Staatsarchiv Hamburg

Was Weihnachten 1946 angeht, kann sich Seib nur an den Dorsch-Lebertran erinnern, den die Kinder im Lager im Winter einmal wöchentlich in der Krankenstation einnehmen mussten. „Bääääähhh! Aber dadurch sind wir wohl recht ordentlich über diese schlimme Zeit gekommen.“

Weihnachten in Hamburg 1945: Erinnerungen gesucht

Und Weihnachten 1947? „Da hatten wir drei bereis ein eigenes Zimmer! Rund 15 Quadratmeter groß. Eine Tür gab es nicht, sondern nur einen Vorhang zum Zuziehen, denn dahinter war gleich der Durchgang zum nächsten Zimmer. Eine Weihnachtsfeier gab es immer noch nicht. Nur wir Kinder versammelten uns wieder in der Krankenstation zum Weihnachtslieder-Singen.“

Weihnachten 1948 steppte endlich der Bär!

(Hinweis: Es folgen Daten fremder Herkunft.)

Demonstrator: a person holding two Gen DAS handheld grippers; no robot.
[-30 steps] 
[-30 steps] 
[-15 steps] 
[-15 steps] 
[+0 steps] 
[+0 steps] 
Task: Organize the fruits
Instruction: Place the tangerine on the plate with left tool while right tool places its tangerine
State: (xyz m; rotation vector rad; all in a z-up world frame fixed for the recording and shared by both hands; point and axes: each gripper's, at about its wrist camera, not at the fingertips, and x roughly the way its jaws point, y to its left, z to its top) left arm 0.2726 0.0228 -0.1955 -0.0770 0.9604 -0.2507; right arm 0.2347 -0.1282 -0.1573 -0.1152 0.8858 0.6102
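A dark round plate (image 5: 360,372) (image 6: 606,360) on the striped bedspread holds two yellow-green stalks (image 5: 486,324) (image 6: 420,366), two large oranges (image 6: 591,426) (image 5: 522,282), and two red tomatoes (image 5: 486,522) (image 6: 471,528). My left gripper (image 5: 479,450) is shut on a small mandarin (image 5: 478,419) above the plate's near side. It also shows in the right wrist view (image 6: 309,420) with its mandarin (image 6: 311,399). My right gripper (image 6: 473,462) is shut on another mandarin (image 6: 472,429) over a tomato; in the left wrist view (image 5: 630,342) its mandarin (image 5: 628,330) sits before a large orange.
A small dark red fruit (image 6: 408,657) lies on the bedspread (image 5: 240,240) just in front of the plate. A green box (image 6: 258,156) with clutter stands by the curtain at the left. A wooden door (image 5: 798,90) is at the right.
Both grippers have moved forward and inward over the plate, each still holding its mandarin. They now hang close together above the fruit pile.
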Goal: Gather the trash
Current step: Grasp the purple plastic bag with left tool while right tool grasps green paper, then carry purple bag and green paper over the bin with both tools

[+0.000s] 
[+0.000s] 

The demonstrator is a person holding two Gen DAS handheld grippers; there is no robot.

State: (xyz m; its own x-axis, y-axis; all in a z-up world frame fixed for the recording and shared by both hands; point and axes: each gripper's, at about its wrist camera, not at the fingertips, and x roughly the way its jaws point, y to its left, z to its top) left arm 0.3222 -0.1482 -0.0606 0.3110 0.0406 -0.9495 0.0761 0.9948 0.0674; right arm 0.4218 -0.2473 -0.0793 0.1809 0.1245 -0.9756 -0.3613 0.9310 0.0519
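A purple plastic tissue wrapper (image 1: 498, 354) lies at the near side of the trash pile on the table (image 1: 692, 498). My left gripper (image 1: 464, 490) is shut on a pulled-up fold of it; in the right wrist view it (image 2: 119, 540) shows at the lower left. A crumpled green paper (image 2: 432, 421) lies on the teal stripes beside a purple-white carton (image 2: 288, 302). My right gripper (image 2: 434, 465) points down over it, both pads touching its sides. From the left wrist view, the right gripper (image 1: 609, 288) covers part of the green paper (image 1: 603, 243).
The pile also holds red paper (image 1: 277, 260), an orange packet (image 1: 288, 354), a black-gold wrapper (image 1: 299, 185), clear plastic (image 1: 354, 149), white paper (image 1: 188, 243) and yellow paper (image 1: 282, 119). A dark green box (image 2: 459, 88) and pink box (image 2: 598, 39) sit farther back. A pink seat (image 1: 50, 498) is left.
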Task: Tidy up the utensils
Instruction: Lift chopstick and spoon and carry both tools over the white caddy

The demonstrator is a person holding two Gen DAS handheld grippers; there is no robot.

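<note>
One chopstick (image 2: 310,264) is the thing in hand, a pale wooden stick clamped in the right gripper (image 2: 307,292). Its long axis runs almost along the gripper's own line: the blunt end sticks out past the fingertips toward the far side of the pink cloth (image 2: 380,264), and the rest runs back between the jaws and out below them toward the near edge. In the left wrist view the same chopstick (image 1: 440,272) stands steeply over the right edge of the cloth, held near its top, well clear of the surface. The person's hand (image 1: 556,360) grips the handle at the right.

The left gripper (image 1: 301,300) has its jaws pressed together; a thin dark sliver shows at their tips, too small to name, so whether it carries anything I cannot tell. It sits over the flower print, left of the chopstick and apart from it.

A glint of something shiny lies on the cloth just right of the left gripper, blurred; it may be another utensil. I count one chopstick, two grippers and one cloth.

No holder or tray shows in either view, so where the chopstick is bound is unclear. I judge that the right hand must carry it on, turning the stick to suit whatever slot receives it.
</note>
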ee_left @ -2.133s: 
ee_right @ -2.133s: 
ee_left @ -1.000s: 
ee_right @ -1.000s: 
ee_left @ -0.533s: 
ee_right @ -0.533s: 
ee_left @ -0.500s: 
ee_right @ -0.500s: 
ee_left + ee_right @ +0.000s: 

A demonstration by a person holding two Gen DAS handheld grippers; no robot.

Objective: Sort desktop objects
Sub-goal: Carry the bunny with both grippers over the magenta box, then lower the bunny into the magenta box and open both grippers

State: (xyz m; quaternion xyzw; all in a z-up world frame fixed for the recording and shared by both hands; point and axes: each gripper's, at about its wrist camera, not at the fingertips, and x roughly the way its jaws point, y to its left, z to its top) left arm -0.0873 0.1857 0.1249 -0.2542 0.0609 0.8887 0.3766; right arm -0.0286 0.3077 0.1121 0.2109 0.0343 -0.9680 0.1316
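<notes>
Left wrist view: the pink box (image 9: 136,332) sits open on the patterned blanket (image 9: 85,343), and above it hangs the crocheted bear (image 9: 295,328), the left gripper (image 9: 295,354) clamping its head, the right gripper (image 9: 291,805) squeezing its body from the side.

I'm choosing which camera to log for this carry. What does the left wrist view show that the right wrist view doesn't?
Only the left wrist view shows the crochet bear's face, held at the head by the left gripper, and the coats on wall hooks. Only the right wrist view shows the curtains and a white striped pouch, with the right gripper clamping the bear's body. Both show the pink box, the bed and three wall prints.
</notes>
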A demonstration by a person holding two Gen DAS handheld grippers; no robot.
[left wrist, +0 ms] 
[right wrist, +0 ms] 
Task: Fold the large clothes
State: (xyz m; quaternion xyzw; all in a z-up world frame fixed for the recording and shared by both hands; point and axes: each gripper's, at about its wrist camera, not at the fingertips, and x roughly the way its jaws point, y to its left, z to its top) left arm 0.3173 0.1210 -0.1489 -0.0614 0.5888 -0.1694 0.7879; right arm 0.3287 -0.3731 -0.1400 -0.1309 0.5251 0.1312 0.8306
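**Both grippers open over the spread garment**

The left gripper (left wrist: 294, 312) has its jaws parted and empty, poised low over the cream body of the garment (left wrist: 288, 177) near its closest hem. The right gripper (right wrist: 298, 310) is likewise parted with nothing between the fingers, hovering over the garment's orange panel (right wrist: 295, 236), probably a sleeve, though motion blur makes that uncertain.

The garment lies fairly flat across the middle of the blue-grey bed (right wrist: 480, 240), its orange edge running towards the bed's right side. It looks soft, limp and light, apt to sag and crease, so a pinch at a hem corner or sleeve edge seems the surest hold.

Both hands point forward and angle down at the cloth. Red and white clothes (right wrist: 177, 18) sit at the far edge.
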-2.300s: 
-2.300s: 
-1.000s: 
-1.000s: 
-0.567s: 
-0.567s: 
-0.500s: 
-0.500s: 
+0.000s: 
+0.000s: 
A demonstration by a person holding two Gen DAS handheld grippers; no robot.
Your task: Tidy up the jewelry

Dann aber Weihnachten 1948: „Da steppte der Bär! Am 23. Mai wurde das Grundgesetz verkündet. Am 20. Juni fand die erste Geldausgabe der D-Mark statt! Und im Laufe des Sommers erlebten wir drei einen weiteren sozialen Aufstieg, denn wir zogen schon wieder in ein größeres Zimmer um! Dieses Mal sogar abschließbar, mit Fenster und einem kleinen Herd, auf dem Oma nun auch für uns etwas kochen konnte, denn die Gemeinschaftsküche war geschlossen worden. So, nun konnte das Leben beginnen!“ 

Weihnachten in der Nissenhütte

42.000 Hamburger lebten bis in die 50er Jahre in sogenannten Nissenhütten: Das sind Wellblechhütten mit spärlicher Einrichtung

Foto:

Staatsarchiv Hamburg

Soviel zum Thema: Das Weihnachtsfest 2020 wird das schrecklichste seit dem Krieg … 

Haben auch Sie Erinnerungen an Weihnachten in der Nachkriegszeit? Schreiben Sie mir! Gerne mit Fotos, falls sie welche haben. Per Mail an olaf.wunder@mopo.de oder als Brief an die MOPO, Olaf Wunder, Barnerstraße 14, 22765 Hamburg.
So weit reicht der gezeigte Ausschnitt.